Por esta razón, y con el riesgo que ello implica, estimo que Juan Carlos es y será el poeta de todo aquel que se asome o viva al otro lado del abismo. Hueco desnudo que, por lo general, escondemos en un lugar muy nuestro, en un lugar que, incluso, muchas veces ni nosotros encontramos. Será, por tanto, uno de los autores más influyentes de todo aquel que camine en los espacios oscuros de la nada, en los hilos del vacío, donde, por cierto, de vez en vez en silencio caminamos, entre otras cosas, me parece, porque se requiere vivir en desamparo, asumir con humildad el amor y el desprecio de la vida, amar la soledad y haber estado muy cerca de la muerte.
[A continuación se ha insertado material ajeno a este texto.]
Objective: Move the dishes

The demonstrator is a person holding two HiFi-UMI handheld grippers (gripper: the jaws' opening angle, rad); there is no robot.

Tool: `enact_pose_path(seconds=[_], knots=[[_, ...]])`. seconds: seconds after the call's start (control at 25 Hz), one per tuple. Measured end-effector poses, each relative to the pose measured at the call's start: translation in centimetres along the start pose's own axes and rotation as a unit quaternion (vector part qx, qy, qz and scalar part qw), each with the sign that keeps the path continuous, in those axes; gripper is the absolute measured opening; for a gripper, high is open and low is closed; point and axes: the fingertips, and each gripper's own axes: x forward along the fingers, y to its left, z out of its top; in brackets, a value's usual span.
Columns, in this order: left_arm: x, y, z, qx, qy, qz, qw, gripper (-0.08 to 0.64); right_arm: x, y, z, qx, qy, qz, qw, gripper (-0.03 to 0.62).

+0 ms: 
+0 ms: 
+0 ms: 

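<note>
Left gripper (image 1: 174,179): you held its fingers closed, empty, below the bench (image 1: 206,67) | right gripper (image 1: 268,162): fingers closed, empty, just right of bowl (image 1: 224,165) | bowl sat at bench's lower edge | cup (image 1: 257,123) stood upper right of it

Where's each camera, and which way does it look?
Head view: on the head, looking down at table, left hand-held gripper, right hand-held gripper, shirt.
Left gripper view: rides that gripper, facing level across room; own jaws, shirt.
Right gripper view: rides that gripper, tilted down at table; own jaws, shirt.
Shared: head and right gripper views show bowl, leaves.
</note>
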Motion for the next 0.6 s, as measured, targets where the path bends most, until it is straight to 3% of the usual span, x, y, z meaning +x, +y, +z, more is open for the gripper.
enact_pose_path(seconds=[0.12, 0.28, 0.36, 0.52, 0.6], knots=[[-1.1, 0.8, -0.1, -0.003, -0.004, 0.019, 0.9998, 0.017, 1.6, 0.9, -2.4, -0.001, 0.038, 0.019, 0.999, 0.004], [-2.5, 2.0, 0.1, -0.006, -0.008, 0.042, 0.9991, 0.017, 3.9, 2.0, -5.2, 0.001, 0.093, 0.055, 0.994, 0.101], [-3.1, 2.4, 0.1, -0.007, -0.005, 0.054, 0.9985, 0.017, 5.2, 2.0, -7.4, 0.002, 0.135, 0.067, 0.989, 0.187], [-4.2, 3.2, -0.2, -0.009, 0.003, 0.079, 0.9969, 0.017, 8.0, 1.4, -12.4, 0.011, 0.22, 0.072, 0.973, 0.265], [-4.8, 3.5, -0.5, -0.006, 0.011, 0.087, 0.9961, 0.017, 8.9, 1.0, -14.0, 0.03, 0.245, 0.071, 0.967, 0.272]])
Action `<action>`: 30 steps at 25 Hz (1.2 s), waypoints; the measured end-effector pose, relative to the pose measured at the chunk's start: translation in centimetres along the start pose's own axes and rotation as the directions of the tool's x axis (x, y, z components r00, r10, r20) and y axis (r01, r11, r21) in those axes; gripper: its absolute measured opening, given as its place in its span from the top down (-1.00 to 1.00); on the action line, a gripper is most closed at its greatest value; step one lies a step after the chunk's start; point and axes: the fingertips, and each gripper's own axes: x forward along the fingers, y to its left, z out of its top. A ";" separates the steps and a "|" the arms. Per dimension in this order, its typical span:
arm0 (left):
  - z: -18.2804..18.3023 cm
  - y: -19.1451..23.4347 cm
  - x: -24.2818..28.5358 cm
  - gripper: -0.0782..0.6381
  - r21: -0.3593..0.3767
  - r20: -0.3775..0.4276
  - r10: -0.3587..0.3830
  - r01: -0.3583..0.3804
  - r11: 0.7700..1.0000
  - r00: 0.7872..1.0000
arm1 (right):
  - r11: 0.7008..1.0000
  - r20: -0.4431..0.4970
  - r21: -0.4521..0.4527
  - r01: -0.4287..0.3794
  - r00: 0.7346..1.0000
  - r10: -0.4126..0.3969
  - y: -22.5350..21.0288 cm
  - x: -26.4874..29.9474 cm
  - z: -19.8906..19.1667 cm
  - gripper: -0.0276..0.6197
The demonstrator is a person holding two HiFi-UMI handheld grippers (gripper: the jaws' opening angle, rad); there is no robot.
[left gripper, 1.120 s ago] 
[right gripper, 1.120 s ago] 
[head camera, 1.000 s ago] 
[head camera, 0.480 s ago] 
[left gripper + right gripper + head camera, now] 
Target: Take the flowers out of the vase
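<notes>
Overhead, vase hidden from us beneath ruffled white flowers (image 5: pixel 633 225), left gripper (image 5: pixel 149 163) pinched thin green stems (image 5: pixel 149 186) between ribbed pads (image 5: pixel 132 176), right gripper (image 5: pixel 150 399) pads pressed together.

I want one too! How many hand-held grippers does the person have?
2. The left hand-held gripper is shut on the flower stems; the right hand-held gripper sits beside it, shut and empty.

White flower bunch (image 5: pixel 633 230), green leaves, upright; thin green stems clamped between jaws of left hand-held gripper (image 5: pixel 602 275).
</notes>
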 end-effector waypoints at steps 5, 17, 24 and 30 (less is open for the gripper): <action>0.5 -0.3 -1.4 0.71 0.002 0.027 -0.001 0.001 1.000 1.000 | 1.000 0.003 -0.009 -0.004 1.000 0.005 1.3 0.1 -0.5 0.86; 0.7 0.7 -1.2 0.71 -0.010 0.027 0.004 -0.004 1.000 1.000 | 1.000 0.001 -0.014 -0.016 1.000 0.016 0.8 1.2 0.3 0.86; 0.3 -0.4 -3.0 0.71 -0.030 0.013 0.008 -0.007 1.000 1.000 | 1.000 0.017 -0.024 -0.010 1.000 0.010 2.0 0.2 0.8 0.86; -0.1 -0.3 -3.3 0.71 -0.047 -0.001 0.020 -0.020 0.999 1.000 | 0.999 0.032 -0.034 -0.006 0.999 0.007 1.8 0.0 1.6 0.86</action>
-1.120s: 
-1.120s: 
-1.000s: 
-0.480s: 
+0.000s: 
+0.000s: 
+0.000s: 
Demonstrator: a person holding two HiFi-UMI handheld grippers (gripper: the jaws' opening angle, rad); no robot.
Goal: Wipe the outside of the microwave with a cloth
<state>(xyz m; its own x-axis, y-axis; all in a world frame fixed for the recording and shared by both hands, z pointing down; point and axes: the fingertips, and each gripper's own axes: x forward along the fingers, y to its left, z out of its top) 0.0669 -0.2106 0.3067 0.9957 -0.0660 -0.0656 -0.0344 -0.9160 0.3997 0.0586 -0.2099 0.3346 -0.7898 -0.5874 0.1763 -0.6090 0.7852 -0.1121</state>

Nuca estuve tan cerca de la muerte, nos dice al oído nuestro poeta, hasta que me encontré solo, contemplando el abismo, diluyendo mi sombra, y agrega, nunca estuve tan cerca de la vida, hasta que toque con mi pupila los trazos nocturnos de una soledad que le pertenece a los dioses, al silencio, a la palabra, a la poesía.
Uno camina huérfano hacia la muerte, uno está solo con su propia soledad. No hay ídolos ni fantasmas. No hay enramadas ni piedras golpeándose en el agua. Uno está solo. Es la nada abrazando su vacío. Recuerdo a Rilke una vez más: no tengo amor, ni amada, ni casa, ni lugar donde vivir. Y todo aquello a que me entrego se enriquece a mis expensas. Y es verdad, después de leer Magnolias para soledad del poeta Juan Carlos Capetillo, estoy al extremo enriquecido. Su voz es un canto de magnolias cargadas de esperanza, de amor y de futuro, una expresión poética que solamente puede decir aquel, retomo una de sus líneas, que regresa descalzo del olvido.